Problem to work on.
Print, from the listing below, the lines starting at the line containing "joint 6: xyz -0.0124" and ending at the line containing "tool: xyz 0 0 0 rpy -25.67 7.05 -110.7", exactly as they stand, and print nothing else.
┌──
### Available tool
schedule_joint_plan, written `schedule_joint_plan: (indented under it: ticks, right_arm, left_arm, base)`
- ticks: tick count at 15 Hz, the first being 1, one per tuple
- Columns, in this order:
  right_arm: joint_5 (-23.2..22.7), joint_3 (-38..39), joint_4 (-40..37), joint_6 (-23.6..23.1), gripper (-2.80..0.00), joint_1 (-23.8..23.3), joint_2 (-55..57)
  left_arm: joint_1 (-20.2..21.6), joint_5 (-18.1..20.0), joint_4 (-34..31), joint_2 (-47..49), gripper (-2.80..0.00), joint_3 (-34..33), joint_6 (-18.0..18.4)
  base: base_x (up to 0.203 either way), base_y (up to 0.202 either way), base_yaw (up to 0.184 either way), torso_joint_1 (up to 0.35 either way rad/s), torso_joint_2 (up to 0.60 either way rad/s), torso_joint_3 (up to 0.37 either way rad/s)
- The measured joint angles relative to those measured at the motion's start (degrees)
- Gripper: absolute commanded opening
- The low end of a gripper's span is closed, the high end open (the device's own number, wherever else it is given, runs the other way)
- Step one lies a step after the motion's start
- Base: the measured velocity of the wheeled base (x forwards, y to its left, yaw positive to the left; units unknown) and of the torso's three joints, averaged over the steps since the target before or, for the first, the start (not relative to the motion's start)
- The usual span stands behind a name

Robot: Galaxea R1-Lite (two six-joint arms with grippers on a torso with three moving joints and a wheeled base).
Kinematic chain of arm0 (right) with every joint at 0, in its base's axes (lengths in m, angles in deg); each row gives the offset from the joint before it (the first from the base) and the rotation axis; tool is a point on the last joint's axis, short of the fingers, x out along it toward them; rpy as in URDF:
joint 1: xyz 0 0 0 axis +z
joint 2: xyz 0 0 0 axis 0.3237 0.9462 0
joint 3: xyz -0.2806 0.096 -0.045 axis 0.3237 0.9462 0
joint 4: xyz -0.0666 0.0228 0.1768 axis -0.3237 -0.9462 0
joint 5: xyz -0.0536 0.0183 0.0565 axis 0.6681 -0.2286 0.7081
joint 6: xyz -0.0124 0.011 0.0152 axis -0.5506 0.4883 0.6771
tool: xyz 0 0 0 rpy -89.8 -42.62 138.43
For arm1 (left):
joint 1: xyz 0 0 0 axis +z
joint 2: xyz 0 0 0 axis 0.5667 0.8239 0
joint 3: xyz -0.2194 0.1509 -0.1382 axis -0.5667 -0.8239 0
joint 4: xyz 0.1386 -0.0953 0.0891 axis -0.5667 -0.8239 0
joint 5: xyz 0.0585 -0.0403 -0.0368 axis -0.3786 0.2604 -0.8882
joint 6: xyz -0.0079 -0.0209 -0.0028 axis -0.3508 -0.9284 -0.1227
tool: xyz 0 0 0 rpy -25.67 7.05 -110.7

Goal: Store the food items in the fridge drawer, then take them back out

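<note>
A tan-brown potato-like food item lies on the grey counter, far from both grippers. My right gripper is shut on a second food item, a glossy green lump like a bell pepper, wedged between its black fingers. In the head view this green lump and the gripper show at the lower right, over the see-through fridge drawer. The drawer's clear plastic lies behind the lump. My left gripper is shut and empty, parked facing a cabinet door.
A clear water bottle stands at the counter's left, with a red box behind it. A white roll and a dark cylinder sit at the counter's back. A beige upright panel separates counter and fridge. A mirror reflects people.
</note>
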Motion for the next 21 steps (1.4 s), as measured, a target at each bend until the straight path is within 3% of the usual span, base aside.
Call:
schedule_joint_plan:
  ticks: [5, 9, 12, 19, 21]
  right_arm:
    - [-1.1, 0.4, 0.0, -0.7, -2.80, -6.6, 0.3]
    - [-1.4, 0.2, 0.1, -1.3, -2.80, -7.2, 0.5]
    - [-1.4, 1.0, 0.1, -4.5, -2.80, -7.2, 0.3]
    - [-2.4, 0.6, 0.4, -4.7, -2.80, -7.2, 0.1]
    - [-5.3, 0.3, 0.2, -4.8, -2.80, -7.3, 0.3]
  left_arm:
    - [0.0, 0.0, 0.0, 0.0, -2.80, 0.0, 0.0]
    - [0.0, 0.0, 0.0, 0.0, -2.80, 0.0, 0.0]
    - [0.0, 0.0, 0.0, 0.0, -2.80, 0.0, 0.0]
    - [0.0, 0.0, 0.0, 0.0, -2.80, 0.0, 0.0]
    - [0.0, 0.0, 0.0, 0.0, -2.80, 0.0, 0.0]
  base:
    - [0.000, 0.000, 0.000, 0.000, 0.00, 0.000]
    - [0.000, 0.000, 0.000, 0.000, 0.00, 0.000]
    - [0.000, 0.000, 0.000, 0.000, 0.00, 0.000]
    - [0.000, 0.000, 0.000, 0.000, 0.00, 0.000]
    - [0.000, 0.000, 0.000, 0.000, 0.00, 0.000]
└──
Completed exercise.
joint 6: xyz -0.0124 0.011 0.0152 axis -0.5506 0.4883 0.6771
tool: xyz 0 0 0 rpy -89.8 -42.62 138.43
For arm1 (left):
joint 1: xyz 0 0 0 axis +z
joint 2: xyz 0 0 0 axis 0.5667 0.8239 0
joint 3: xyz -0.2194 0.1509 -0.1382 axis -0.5667 -0.8239 0
joint 4: xyz 0.1386 -0.0953 0.0891 axis -0.5667 -0.8239 0
joint 5: xyz 0.0585 -0.0403 -0.0368 axis -0.3786 0.2604 -0.8882
joint 6: xyz -0.0079 -0.0209 -0.0028 axis -0.3508 -0.9284 -0.1227
tool: xyz 0 0 0 rpy -25.67 7.05 -110.7

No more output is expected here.